* Exercise aim
Locate each line with the string "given" in the listing below and copy it.

++++++

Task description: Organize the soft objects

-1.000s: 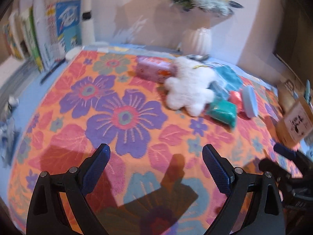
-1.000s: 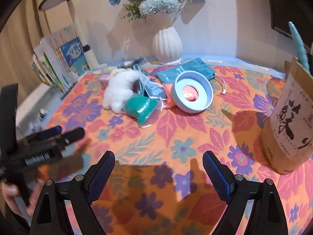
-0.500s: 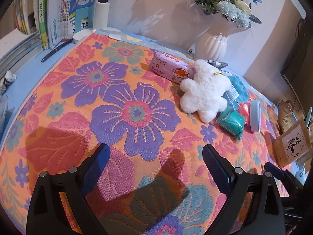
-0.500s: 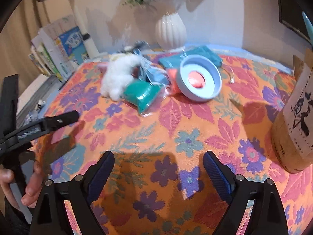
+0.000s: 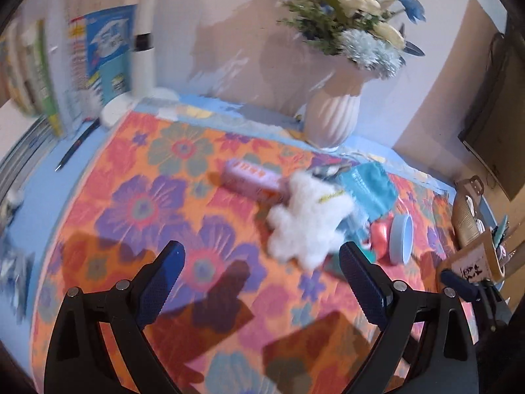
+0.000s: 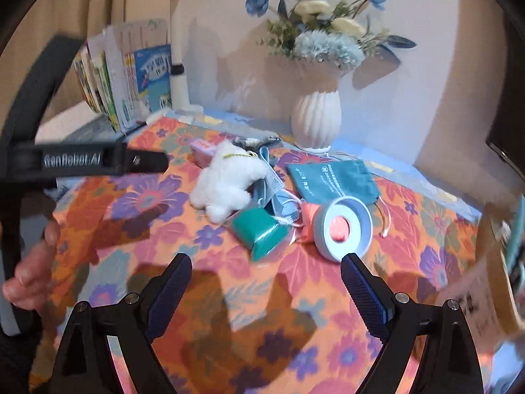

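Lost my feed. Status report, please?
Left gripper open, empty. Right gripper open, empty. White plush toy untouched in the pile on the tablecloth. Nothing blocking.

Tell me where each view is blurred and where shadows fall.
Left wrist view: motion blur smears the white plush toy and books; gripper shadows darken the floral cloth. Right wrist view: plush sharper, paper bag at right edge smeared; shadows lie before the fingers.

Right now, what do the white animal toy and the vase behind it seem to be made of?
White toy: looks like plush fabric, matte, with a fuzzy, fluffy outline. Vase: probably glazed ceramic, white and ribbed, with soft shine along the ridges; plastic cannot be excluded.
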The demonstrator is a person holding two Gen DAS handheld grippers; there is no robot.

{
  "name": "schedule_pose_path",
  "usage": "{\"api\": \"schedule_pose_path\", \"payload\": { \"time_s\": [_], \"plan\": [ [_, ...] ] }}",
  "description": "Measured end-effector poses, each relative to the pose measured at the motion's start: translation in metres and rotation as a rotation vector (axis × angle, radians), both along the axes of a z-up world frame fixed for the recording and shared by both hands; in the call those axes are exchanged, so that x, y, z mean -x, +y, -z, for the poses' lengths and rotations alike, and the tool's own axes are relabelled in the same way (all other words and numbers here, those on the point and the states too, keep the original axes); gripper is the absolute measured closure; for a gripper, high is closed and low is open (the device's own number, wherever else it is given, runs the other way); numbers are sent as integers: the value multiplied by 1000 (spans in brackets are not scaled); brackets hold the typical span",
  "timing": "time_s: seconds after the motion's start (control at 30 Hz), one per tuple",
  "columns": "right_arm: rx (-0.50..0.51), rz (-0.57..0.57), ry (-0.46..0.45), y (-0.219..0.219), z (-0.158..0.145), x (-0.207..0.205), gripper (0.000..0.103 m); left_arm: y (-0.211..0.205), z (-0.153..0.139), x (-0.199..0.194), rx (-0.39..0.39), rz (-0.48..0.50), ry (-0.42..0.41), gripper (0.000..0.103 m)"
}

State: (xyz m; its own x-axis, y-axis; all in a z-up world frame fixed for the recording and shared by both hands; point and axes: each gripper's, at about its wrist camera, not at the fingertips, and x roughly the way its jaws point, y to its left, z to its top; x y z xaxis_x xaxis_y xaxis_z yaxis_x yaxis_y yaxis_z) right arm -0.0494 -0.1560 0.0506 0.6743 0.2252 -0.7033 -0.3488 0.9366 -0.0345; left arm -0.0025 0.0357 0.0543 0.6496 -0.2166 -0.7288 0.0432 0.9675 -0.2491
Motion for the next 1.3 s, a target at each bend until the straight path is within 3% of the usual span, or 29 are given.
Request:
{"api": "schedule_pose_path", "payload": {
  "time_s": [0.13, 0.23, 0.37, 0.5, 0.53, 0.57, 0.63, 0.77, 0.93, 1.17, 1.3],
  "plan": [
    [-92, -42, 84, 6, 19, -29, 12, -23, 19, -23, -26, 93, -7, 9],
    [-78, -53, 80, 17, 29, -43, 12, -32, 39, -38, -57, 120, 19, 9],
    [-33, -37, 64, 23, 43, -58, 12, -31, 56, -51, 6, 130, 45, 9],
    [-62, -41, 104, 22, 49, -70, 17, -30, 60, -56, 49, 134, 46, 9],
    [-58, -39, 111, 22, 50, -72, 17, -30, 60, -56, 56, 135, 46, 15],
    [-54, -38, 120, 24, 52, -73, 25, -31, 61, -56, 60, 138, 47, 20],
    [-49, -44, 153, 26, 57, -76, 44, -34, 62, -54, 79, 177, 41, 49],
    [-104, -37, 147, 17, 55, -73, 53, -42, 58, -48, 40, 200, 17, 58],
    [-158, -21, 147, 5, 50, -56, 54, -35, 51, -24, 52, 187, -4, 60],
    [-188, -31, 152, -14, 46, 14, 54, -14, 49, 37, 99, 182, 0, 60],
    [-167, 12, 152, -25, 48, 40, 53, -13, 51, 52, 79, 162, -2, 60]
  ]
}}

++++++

* Reply
  "description": "Measured end-effector poses, each relative to the pose measured at the motion's start: translation in metres and rotation as a rotation vector (axis × angle, radians), both along the axes of a z-up world frame fixed for the recording and shared by both hands; in the call those axes are exchanged, so that x, y, z mean -x, +y, -z, for the poses' lengths and rotations alike, and the tool's own axes are relabelled in the same way (all other words and numbers here, those on the point and the states too, keep the original axes); gripper is the absolute measured closure; for a gripper, high is closed and low is open (the device's own number, wherever else it is given, runs the other way); numbers are sent as integers: the value multiplied by 1000 (spans in brackets are not scaled); brackets hold the typical span",
Motion for the next 1.3 s, a target at each bend until the straight path is within 3% of the usual span, or 29 are given.

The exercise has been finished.